EXERCISE REQUIREMENTS: Which lines of the entries contain the word "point"? Please list them.

(Recorded data)
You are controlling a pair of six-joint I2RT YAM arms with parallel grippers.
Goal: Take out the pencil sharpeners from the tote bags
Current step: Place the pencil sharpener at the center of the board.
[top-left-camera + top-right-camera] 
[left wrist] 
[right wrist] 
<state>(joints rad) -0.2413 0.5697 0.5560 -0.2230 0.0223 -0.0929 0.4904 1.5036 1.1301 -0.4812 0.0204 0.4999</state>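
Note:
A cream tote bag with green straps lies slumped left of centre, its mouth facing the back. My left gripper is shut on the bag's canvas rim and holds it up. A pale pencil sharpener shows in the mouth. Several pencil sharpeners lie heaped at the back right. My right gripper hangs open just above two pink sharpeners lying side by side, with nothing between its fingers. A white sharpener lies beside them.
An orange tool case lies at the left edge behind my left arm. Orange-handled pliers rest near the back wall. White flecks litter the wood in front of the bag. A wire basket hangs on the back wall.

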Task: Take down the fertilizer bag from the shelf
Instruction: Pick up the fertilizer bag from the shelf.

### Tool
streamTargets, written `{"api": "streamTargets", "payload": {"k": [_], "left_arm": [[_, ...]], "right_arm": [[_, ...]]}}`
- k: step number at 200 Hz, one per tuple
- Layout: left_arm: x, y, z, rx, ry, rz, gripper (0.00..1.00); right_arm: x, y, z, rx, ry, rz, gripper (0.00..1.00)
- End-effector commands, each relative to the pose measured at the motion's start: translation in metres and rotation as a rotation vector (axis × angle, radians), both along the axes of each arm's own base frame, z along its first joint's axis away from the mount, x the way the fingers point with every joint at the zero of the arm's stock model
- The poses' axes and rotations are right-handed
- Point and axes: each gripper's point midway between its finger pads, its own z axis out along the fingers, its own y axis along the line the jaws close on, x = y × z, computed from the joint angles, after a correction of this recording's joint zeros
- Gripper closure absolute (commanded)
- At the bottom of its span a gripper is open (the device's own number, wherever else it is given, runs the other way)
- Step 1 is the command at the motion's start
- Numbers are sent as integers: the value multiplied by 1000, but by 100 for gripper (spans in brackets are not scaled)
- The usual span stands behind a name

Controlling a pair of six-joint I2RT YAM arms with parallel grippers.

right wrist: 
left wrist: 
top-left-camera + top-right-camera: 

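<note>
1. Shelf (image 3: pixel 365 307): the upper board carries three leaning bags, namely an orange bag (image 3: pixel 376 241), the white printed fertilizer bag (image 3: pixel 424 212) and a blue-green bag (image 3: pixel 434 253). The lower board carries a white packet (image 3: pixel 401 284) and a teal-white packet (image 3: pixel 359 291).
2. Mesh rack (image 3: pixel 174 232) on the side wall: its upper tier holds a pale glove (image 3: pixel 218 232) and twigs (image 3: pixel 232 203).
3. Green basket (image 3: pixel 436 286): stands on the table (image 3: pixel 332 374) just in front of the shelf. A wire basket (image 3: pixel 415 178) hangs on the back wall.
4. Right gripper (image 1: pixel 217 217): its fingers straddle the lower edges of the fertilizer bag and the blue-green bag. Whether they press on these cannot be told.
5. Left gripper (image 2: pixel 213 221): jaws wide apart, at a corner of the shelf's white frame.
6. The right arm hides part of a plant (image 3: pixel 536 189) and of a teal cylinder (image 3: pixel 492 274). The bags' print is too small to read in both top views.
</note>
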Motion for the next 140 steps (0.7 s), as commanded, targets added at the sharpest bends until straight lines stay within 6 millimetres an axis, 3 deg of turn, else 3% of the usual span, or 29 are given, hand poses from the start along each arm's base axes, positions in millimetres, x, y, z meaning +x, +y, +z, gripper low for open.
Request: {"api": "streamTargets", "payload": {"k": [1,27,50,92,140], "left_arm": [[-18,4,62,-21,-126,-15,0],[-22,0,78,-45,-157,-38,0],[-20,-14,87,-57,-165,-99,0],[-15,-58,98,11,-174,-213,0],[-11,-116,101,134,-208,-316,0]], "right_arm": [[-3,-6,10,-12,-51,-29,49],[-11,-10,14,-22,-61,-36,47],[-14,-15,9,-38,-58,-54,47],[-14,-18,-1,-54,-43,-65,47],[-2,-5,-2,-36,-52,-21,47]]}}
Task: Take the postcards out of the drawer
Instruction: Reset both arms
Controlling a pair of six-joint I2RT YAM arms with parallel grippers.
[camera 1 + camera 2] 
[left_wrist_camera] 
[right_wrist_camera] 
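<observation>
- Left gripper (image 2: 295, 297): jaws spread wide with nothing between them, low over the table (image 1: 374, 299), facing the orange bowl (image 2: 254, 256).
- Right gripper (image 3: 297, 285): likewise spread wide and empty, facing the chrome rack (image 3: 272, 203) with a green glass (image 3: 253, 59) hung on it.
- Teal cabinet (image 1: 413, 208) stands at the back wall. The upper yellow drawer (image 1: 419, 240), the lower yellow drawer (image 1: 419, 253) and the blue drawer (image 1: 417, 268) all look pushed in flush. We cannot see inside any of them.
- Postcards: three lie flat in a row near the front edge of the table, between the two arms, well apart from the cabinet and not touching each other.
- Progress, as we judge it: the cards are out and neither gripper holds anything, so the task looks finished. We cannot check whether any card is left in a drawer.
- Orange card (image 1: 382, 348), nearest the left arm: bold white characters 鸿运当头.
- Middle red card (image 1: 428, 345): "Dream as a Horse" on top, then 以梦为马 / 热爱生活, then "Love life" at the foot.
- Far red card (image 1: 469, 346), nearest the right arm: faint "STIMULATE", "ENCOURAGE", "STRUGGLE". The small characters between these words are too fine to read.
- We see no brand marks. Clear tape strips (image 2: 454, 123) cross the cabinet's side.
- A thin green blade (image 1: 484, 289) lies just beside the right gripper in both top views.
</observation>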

REPLY TO THE TASK:
- End-effector commands, each relative to the pose measured at the motion's start: translation in metres and rotation as a rotation vector (axis × angle, radians), both along the axes of each arm's own base frame, z along its first joint's axis away from the mount, x the way the fingers point with every joint at the zero of the arm's stock model
- Point and axes: each gripper's point midway between its finger pads, its own z axis out along the fingers, its own y axis along the line the jaws close on, x = y × z, computed from the joint angles, after a correction of this recording's joint zeros

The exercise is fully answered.